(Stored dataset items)

------------

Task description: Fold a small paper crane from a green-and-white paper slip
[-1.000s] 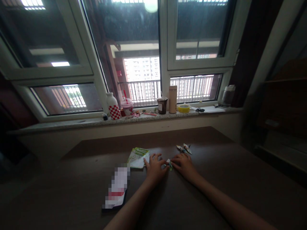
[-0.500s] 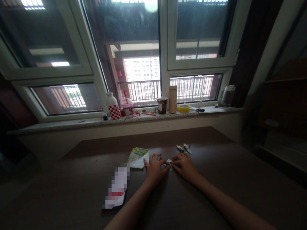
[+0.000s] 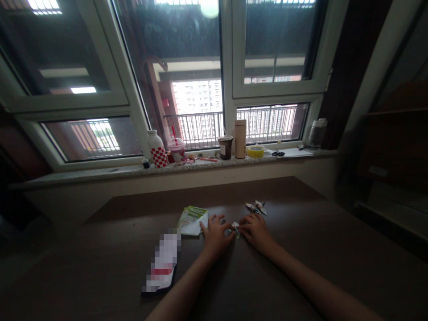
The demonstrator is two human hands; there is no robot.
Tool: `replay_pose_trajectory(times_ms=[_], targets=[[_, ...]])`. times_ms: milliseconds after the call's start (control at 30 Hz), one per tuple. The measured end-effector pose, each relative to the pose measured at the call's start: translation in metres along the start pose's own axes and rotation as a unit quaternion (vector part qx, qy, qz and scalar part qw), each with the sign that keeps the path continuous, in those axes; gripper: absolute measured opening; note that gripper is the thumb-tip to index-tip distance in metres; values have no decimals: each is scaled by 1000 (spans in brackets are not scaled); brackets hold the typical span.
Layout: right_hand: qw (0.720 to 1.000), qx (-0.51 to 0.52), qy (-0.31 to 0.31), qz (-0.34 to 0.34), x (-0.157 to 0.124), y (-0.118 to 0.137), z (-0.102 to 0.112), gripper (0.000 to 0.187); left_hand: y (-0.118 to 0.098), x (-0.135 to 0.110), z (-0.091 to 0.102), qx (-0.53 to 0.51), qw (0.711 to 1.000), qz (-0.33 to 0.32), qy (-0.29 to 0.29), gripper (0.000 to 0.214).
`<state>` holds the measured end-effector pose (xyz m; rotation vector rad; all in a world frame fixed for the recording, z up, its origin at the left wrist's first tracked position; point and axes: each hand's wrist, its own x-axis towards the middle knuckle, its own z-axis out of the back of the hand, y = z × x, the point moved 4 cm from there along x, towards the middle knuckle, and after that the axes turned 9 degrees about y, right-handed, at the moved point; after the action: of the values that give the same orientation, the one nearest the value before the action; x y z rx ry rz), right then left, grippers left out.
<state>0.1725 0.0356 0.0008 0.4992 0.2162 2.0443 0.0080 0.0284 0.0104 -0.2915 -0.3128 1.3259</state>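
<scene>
Between my two hands, low over the brown table (image 3: 140,249), is a small piece of folded paper (image 3: 236,228), whitish with some green. My left hand (image 3: 216,234) pinches its left side between thumb and fingertips, the other fingers spread. On the opposite side the fingers of my right hand (image 3: 257,231) close on the paper's right edge. Just beyond my right hand lie a few small folded paper pieces (image 3: 257,207), white with coloured print. Flat green-and-white printed papers (image 3: 193,220) rest beside my left hand, close to its outer fingers.
A phone-like flat object (image 3: 162,263), its top blurred out, lies left of my left forearm. Along the windowsill (image 3: 200,166) stand a checkered bottle (image 3: 158,149), a pink drink cup (image 3: 177,151), a dark drink cup (image 3: 225,147), a tan flask (image 3: 240,139), yellow tape (image 3: 256,152) and scissors (image 3: 278,154).
Both hands keep their pinch on the small folded paper with almost no movement. The whole view has shifted very slightly.
</scene>
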Motion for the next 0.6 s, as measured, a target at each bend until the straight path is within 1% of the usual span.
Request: replay_pose_trajectory(times_ms=[267,433,600], targets=[[1000,11,3,0,0,0,0,20,1,0,-2,-2,1000,-4,0,20],[1000,14,7,-15,0,1,1,20,1,-1,0,-14,1000,-3,-11,22],[999,20,7,-24,1,-1,2,19,0,-1,1,-12,1000,2,-3,23]])
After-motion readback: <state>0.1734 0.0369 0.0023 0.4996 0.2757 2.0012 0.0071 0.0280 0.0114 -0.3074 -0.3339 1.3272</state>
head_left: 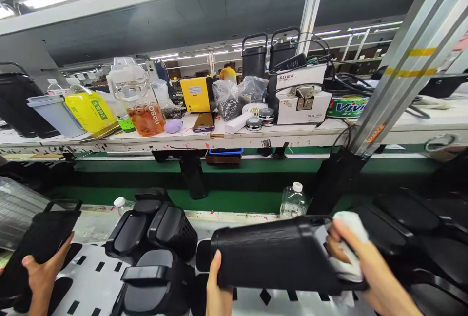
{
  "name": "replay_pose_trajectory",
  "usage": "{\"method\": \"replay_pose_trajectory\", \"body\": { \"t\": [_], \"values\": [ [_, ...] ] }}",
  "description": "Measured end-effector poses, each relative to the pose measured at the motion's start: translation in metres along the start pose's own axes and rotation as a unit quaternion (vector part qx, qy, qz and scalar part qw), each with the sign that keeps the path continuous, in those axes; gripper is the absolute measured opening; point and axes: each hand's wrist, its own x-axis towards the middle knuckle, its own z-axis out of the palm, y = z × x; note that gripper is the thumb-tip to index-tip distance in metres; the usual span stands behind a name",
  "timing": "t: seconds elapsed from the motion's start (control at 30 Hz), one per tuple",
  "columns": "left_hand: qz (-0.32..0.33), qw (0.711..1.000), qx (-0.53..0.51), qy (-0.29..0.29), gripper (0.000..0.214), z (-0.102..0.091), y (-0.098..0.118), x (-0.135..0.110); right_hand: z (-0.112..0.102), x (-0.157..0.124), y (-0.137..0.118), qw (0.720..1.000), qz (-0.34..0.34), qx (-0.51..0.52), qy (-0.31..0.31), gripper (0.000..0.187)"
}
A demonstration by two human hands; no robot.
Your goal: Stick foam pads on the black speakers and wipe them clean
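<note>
Your left hand [218, 291] grips a black plastic case [274, 257], your right hand [369, 272] pinching what looks like a white cloth [349, 243] against its end.

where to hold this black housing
Take the black housing at its long flat body, from the free end as your left hand does: straight sides give thumb and fingers a firm hold, while your right hand and white cloth fill the handle end.

There are three hands [44, 277] [219, 289] [365, 257], one white cloth [349, 243], two plastic bottles [293, 202] [122, 205].
</note>
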Motion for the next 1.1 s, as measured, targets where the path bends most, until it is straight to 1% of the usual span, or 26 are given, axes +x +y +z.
{"method": "replay_pose_trajectory", "body": {
  "t": [0.07,0.1,0.13,0.17,0.23,0.3,0.33,0.37,0.43,0.53,0.6,0.67,0.73,0.77,0.83,0.9,0.93,1.03,1.1],
  "values": [
    [-0.115,0.992,-0.028,0.038,0.051,-0.008,-0.012,0.018,0.020,0.008,0.011,0.998,0.038,0.018,-0.036,0.050],
    [-0.155,0.986,-0.021,0.054,0.056,-0.014,-0.016,0.026,0.031,0.013,0.016,0.998,0.039,0.008,-0.055,0.053],
    [-0.177,0.982,0.000,0.064,0.060,-0.021,-0.019,0.032,0.041,0.019,0.022,0.997,0.031,-0.019,-0.072,0.055],
    [-0.186,0.980,0.020,0.070,0.061,-0.028,-0.020,0.037,0.051,0.028,0.027,0.994,0.006,-0.067,-0.080,0.057],
    [-0.175,0.981,0.041,0.073,0.055,-0.045,-0.018,0.042,0.067,0.050,0.037,0.979,-0.067,-0.182,-0.067,0.057],
    [-0.140,0.987,0.058,0.059,0.050,-0.062,-0.013,0.039,0.080,0.082,0.048,0.951,-0.141,-0.271,-0.039,0.055],
    [-0.122,0.989,0.075,0.045,0.050,-0.070,-0.011,0.036,0.086,0.101,0.055,0.938,-0.165,-0.304,-0.031,0.055],
    [-0.111,0.988,0.099,0.034,0.053,-0.078,-0.010,0.032,0.091,0.120,0.062,0.927,-0.177,-0.330,-0.030,0.055],
    [-0.110,0.982,0.155,0.020,0.064,-0.093,-0.011,0.023,0.102,0.161,0.076,0.901,-0.187,-0.389,-0.046,0.054],
    [-0.124,0.972,0.196,0.039,0.074,-0.109,-0.017,0.012,0.117,0.212,0.100,0.842,-0.198,-0.490,-0.105,0.045],
    [-0.126,0.970,0.203,0.053,0.074,-0.116,-0.021,0.007,0.122,0.234,0.117,0.799,-0.200,-0.546,-0.153,0.033],
    [-0.124,0.969,0.207,0.060,0.072,-0.118,-0.021,0.004,0.121,0.247,0.134,0.760,-0.191,-0.593,-0.183,0.027],
    [-0.113,0.966,0.222,0.066,0.071,-0.118,-0.020,0.004,0.114,0.253,0.148,0.737,-0.171,-0.626,-0.189,0.026],
    [-0.107,0.964,0.234,0.068,0.071,-0.118,-0.018,0.005,0.108,0.252,0.154,0.733,-0.161,-0.635,-0.186,0.027],
    [-0.098,0.960,0.254,0.068,0.073,-0.117,-0.016,0.009,0.095,0.246,0.163,0.737,-0.142,-0.636,-0.178,0.030],
    [-0.101,0.957,0.264,0.063,0.077,-0.115,-0.015,0.015,0.077,0.229,0.169,0.756,-0.122,-0.617,-0.178,0.031],
    [-0.104,0.956,0.268,0.058,0.078,-0.114,-0.015,0.018,0.066,0.215,0.172,0.770,-0.107,-0.603,-0.181,0.030],
    [-0.119,0.944,0.306,0.021,0.080,-0.104,-0.019,0.029,0.030,0.161,0.176,0.818,-0.050,-0.541,-0.191,0.032],
    [-0.127,0.929,0.347,-0.021,0.080,-0.093,-0.023,0.036,0.007,0.121,0.172,0.851,-0.009,-0.496,-0.174,0.041]
  ]
}}
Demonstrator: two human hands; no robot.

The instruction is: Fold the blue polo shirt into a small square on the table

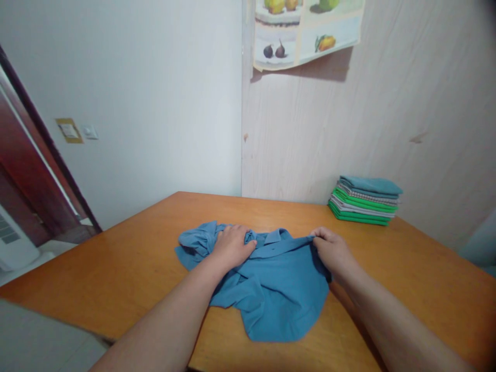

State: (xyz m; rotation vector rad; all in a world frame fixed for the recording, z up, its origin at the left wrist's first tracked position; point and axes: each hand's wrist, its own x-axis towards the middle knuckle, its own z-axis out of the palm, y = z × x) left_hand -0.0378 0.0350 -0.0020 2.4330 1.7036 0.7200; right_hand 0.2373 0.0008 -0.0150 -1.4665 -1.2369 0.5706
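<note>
A blue collared shirt (287, 289) lies crumpled on the wooden table, its collar and button placket toward the far side. My left hand (234, 245) is closed over the bunched cloth left of the collar, with a fold showing between thumb and fingers. Pinched in my right hand (329, 250) is the shirt's edge at the right, raised a little and pulled taut. The front part of the cloth hangs loosely toward me. Fabric under my left palm is hidden.
At the table's back right stands a stack of folded cloths (364, 201), green, grey, checked and blue. The wooden table (135, 248) meets the wall behind. A fruit poster (279, 51) hangs above. A white appliance (17, 240) is at the far left.
</note>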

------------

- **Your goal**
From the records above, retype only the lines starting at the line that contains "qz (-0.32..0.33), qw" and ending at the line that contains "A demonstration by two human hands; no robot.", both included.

- **Solution**
  "columns": "left_hand: qz (-0.32..0.33), qw (0.711..1.000), qx (-0.53..0.51), qy (-0.29..0.29), gripper (0.000..0.214), z (-0.102..0.091), y (-0.098..0.118), x (-0.135..0.110); right_hand: z (-0.112..0.102), x (-0.157..0.124), y (-0.137..0.118), qw (0.720..1.000), qz (-0.34..0.34), qx (-0.51..0.52), qy (-0.31..0.31), gripper (0.000..0.187)"
}
A demonstration by two human hands; no robot.

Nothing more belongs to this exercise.